*Given information:*
┏━━
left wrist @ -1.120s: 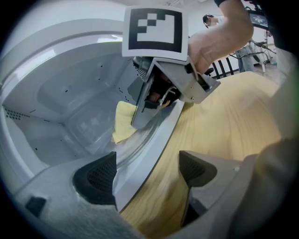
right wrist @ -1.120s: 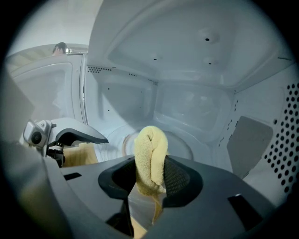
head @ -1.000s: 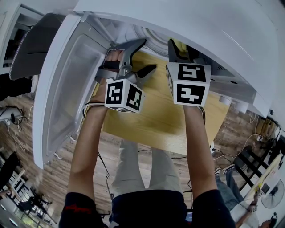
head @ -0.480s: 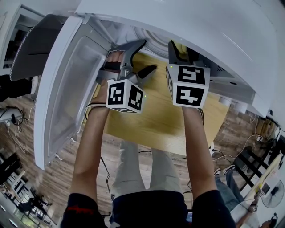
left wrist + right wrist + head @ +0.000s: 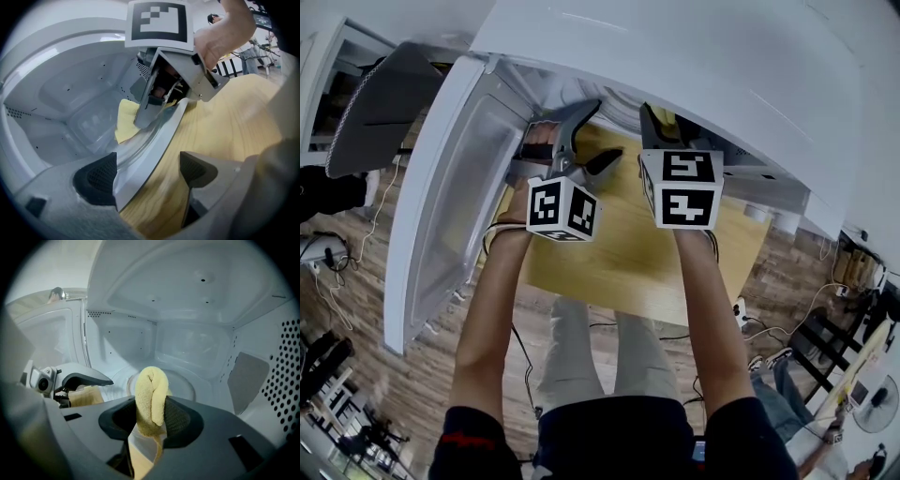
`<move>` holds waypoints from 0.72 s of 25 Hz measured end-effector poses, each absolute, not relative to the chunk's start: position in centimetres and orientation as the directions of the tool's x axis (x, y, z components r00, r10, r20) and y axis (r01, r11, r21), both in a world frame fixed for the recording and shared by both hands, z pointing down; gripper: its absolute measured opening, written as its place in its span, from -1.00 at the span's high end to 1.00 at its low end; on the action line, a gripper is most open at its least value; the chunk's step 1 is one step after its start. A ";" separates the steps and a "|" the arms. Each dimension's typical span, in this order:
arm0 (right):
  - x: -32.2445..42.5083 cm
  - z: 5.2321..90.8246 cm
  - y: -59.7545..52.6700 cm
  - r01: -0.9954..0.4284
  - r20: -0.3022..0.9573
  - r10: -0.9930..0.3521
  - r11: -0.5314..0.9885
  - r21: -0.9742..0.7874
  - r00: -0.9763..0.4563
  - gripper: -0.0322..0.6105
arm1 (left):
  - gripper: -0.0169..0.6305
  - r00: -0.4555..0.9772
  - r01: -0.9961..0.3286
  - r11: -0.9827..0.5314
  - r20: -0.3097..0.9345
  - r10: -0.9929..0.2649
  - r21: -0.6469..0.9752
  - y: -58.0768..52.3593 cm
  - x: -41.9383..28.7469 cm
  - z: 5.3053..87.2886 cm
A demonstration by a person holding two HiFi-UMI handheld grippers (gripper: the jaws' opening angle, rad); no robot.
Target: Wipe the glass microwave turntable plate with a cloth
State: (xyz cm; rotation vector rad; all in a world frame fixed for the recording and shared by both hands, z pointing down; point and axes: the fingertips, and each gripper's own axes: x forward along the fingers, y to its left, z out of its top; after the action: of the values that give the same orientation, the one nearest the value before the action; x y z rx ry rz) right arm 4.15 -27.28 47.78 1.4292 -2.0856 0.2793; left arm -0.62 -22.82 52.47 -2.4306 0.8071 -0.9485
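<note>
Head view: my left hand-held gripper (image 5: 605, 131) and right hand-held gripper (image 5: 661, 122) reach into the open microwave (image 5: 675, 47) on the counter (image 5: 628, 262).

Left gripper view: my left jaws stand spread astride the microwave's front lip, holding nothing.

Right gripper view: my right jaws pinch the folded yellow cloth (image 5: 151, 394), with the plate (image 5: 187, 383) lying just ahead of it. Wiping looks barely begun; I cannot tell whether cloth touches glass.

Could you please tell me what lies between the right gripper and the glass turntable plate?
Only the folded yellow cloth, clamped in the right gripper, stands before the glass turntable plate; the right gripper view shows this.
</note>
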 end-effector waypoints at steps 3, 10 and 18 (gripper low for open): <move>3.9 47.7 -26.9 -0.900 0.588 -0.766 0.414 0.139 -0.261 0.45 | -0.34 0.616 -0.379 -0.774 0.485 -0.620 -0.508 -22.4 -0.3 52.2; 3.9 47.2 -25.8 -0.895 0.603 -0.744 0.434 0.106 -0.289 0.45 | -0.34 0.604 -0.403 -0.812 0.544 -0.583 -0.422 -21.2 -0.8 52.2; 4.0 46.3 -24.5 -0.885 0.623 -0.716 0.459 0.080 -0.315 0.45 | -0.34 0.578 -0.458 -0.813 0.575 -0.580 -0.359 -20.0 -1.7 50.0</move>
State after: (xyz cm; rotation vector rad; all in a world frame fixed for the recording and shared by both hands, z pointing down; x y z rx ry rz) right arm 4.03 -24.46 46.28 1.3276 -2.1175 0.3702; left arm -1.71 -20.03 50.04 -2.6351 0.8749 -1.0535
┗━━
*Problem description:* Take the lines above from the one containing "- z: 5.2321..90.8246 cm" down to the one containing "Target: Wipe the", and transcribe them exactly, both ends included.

*Task output:*
  - z: 5.2321..90.8246 cm
  - y: -59.7545..52.6700 cm
  - r01: -0.9954..0.4284
  - r20: -0.3022..0.9573
  - r10: -0.9930..0.3521
  - r11: -0.5314..0.9885
  - r21: -0.9742..0.7874
  - r00: -0.9763..0.4563
  - gripper: -0.0322..0.6105
arm1 (left):
  - gripper: -0.0169..0.6305
  - r00: -0.4555..0.9772
  - r01: -0.9961..0.3286
  - r11: -0.9827..0.5314
  - r20: -0.3097..0.9345
  - r10: -0.9929..0.2649
  - r21: -0.6469..0.9752
  - y: -58.0768..52.3593 cm
  - x: -41.9383..28.7469 cm
  - z: 5.3053..87.2886 cm
A demonstration by a person holding two HiFi-UMI handheld grippers (gripper: the jaws' opening angle, rad); no robot.
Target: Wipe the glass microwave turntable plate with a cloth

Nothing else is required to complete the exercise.